:: Material to process ::
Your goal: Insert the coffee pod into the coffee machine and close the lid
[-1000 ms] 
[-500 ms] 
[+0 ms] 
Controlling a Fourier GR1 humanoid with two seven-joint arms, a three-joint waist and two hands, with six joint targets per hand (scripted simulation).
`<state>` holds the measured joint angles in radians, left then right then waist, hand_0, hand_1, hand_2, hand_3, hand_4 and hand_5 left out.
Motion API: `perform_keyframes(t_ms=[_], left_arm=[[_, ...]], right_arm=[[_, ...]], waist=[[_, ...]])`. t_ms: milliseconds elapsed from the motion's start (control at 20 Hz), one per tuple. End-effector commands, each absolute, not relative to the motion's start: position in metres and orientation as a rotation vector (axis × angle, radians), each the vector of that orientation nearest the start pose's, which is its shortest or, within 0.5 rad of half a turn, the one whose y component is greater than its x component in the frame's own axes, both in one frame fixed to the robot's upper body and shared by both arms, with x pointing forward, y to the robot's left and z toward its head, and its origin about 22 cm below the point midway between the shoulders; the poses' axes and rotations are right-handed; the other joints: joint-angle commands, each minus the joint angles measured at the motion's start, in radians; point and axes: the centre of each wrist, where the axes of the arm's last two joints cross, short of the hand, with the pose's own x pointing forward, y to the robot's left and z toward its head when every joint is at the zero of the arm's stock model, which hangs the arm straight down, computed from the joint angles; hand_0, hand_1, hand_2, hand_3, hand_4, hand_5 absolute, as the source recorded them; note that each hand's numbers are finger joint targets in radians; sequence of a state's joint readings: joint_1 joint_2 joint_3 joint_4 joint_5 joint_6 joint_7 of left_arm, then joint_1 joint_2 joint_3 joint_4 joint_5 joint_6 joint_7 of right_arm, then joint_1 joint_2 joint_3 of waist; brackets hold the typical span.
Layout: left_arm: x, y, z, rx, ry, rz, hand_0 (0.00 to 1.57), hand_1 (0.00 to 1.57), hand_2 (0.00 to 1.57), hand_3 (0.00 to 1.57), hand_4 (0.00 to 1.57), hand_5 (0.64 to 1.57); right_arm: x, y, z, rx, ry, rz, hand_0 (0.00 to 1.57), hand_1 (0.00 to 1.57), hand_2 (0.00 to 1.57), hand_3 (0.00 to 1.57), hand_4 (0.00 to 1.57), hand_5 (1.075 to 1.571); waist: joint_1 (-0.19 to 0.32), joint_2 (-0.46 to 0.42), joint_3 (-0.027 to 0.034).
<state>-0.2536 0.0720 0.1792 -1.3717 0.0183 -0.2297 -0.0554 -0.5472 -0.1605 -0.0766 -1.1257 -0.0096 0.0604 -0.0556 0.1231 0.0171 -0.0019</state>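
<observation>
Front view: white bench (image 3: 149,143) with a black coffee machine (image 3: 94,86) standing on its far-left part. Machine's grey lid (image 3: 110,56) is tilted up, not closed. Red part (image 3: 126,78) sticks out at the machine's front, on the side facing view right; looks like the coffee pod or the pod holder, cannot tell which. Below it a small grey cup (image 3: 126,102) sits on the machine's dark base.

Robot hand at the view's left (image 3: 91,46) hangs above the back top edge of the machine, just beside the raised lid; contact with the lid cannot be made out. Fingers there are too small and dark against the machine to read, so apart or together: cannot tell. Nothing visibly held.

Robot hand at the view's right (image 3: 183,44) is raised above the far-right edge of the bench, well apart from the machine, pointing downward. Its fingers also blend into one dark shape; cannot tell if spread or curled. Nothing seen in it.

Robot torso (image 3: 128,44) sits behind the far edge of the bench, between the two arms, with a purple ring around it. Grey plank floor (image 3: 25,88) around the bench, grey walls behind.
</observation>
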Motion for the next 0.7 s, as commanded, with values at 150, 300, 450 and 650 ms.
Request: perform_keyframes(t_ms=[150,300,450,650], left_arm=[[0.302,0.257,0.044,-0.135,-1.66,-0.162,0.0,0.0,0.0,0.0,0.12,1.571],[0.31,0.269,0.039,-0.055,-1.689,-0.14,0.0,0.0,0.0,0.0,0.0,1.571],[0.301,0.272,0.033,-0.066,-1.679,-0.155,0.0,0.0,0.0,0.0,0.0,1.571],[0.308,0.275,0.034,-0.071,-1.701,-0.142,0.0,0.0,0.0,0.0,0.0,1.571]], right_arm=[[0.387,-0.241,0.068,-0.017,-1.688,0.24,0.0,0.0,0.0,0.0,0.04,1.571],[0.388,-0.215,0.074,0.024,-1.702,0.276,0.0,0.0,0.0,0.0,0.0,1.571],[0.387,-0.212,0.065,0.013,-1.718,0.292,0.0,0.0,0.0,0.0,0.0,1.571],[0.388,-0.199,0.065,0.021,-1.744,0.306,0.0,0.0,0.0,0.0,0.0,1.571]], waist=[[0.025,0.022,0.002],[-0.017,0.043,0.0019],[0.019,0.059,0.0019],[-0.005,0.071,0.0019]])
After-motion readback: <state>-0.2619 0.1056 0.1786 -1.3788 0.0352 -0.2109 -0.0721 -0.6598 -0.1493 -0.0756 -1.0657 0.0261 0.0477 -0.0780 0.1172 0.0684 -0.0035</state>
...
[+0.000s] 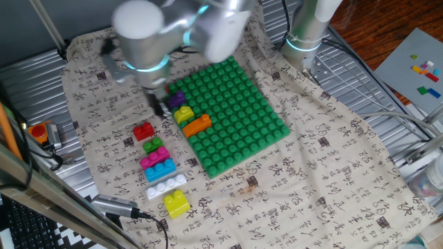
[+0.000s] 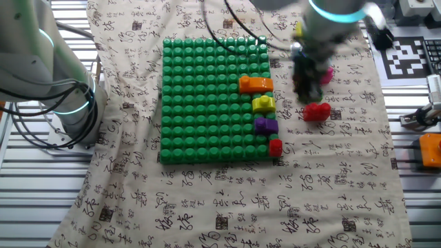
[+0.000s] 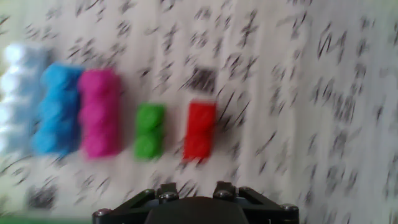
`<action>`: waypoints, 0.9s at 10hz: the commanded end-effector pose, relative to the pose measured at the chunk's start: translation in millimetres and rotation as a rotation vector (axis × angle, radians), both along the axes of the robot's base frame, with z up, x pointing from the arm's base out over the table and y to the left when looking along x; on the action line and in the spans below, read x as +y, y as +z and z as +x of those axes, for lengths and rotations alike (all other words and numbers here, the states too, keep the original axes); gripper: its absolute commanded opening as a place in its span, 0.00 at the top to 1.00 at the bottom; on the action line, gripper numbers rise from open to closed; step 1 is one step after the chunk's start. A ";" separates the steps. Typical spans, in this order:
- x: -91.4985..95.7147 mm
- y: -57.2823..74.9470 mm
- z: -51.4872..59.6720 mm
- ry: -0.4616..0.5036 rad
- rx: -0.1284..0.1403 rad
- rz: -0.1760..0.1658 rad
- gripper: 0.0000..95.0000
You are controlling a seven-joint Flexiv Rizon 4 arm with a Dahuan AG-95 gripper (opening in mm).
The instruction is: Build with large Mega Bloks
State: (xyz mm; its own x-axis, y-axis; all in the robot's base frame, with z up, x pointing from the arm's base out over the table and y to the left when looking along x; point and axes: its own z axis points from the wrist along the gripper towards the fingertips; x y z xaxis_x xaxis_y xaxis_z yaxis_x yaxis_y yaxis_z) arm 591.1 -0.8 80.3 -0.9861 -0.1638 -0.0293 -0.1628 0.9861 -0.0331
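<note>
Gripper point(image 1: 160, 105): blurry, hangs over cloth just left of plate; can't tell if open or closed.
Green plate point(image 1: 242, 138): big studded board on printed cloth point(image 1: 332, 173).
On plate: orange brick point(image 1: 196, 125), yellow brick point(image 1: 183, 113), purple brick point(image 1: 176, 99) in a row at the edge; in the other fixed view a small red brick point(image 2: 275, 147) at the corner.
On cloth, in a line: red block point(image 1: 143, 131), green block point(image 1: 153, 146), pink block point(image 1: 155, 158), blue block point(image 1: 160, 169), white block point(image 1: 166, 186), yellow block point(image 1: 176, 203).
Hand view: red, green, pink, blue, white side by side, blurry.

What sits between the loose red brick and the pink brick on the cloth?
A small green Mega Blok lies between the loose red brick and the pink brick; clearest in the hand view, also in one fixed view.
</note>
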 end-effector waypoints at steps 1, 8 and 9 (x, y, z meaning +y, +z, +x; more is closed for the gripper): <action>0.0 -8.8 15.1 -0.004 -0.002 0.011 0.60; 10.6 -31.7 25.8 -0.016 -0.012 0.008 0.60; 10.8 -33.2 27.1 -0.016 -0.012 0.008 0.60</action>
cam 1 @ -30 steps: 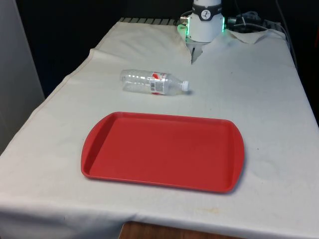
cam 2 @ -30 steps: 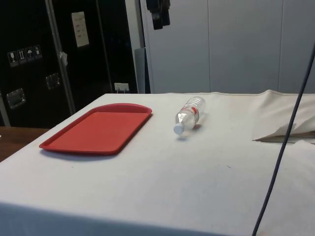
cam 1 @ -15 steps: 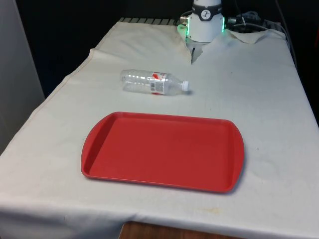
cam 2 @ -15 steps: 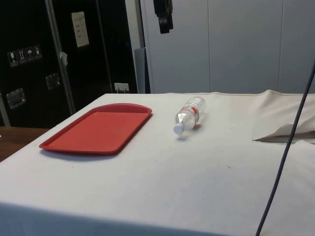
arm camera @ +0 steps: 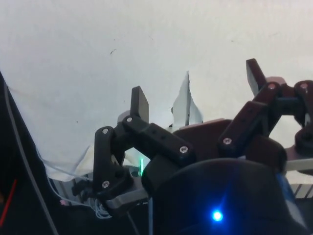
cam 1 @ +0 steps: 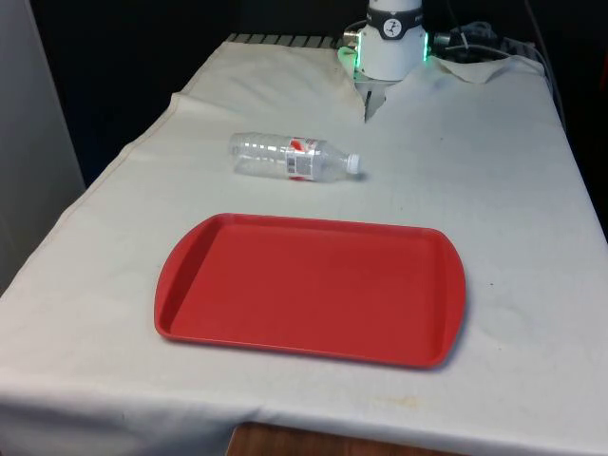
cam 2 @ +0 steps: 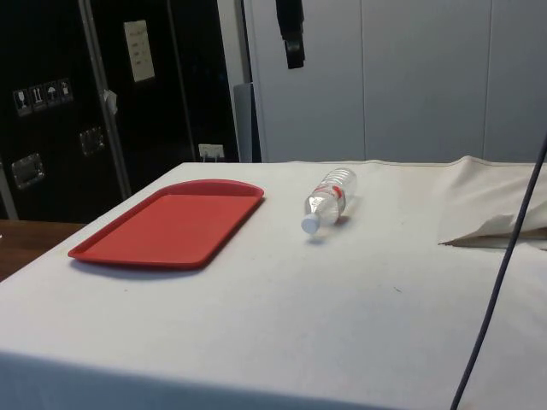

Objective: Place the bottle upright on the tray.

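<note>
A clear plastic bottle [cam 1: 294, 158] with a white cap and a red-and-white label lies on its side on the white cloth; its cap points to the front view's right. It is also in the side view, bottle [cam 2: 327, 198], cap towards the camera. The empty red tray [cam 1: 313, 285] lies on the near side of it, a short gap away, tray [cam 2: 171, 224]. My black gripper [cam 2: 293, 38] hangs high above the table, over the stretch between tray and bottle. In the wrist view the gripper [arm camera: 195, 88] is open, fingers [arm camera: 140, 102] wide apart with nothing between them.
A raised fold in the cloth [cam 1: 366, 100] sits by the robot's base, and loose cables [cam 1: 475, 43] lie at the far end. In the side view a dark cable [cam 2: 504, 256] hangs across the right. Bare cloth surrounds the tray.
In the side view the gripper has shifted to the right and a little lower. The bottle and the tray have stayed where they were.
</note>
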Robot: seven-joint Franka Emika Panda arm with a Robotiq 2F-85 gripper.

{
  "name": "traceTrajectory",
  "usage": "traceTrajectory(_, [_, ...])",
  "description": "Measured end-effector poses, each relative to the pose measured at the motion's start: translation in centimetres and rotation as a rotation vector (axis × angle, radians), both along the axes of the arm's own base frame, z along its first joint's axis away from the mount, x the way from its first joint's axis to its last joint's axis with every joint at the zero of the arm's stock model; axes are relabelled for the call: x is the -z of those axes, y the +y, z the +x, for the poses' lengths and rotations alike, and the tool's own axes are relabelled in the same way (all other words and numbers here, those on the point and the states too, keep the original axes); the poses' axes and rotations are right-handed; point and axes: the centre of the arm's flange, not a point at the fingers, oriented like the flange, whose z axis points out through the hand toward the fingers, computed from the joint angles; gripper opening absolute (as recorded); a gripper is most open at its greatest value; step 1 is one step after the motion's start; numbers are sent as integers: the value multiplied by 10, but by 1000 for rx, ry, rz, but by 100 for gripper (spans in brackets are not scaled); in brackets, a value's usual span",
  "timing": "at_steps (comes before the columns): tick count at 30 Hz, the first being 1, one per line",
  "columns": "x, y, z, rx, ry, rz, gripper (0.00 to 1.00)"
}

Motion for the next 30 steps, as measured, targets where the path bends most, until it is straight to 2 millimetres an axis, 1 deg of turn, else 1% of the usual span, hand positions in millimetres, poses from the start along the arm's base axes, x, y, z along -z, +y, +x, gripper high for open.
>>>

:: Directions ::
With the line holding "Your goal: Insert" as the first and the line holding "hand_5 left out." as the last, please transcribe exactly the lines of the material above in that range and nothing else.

:: Result of the task ::
Your goal: Insert the coffee pod into the coffee machine and close the lid
[-1000 ms] 
[-500 ms] 
[+0 ms] 
Controlling a Fourier GR1 humanoid with two seven-joint arms, a three-joint waist and two hands, with six joint targets per hand (scripted simulation).
`<state>` holds the measured joint angles in radians, left then right then waist, hand_0, hand_1, hand_2, hand_3, hand_4 and hand_5 left out.

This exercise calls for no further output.